Dark Energy after GW170817: dead ends and the road ahead
Jose María Ezquiaga, Miguel Zumalacárregui
TL;DR
The paper demonstrates how the coincident detection of GW170817 and its EM counterparts imposes a stringent bound on the GW propagation speed, $c_g^2=1+\alpha_T$, effectively ruling out wide classes of scalar-tensor dark energy models that predict a nonzero tensor speed excess $\alpha_T$. By analyzing the tensor perturbation equation $\ddot h_{ij}+(3+\alpha_M)H\dot h_{ij}+(1+\alpha_T)k^2 h_{ij}=0$, the authors translate the observational bound into tight constraints on covariant Galileon parameters $(c_4,c_5,\xi)$ and the effective Planck mass running $\alpha_M$, leaving only a narrow, fine-tuned quintic region or simple Horndeski cases as viable late-universe DE models. They show that most quartic/quintic sectors of Horndeski and GLPV beyond-Horndeski theories are effectively excluded, while viable options reduce to (i) simple Horndeski theories with suppressed $\alpha_T$, (ii) conformally related DHOST theories preserving causality, or (iii) disformally compensated models that cancel the anomalous speed across backgrounds.
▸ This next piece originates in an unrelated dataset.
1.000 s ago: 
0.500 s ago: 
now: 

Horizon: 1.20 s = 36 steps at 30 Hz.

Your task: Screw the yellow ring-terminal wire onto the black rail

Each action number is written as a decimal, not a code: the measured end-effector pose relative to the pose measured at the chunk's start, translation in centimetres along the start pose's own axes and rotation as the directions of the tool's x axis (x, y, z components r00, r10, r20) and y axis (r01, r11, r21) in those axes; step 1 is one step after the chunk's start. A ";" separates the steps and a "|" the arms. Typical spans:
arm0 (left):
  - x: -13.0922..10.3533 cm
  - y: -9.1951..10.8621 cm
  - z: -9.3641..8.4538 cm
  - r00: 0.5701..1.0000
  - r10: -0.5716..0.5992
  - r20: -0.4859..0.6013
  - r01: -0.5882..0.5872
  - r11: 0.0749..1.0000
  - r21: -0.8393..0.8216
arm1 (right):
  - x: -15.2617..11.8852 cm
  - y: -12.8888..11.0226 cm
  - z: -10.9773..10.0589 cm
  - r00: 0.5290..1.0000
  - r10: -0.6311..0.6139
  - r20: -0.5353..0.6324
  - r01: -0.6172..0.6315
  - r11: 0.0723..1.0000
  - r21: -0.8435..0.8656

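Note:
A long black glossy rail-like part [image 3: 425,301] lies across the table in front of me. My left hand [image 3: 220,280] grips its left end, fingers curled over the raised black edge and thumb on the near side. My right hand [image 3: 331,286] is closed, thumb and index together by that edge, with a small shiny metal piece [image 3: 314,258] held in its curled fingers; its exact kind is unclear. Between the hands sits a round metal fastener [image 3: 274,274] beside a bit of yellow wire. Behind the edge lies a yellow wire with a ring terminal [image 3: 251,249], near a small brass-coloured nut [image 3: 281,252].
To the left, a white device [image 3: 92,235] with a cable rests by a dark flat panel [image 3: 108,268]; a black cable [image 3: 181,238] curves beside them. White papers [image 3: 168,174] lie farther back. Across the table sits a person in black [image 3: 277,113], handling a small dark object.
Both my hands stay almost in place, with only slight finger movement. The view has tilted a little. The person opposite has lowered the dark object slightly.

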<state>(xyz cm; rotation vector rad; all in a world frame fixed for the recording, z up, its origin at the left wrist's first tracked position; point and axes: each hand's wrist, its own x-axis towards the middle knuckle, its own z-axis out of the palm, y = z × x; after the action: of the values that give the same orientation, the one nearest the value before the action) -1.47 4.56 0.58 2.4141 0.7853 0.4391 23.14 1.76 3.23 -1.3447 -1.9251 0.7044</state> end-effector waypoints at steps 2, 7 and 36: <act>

The results extend to related frameworks like Einstein-Aether, Ho\v{r}ava gravity, and MOND-like theories, significantly narrowing the landscape of gravity theories for dark energy and underscoring the power of multi-messenger GW astronomy for fundamental physics.
Abstract
Multi-messenger gravitational wave (GW) astronomy has commenced with the detection of the binary neutron star merger GW170817 and its associated electromagnetic counterparts. The almost coincident observation of both signals places an exquisite bound on the GW speed $|c_g/c-1|\leq5\cdot10^{-16}$. We use this result to probe the nature of dark energy (DE), showing that a large class of scalar-tensor theories and DE models are highly disfavored. As an example we consider the covariant Galileon, a cosmologically viable, well motivated gravity theory which predicts a variable GW speed at low redshift. Our results eliminate any late-universe application of these models, as well as their Horndeski and most of their beyond Horndeski generalizations. Three alternatives (and their combinations) emerge as the only possible scalar-tensor DE models: 1) restricting Horndeski's action to its simplest terms, 2) applying a conformal transformation which preserves the causal structure and 3) compensating the different terms that modify the GW speed (to be robust, the compensation has to be independent on the background on which GWs propagate). Our conclusions extend to any other gravity theory predicting varying $c_g$ such as Einstein-Aether, Hořava gravity, Generalized Proca, TeVeS and other MOND-like gravities.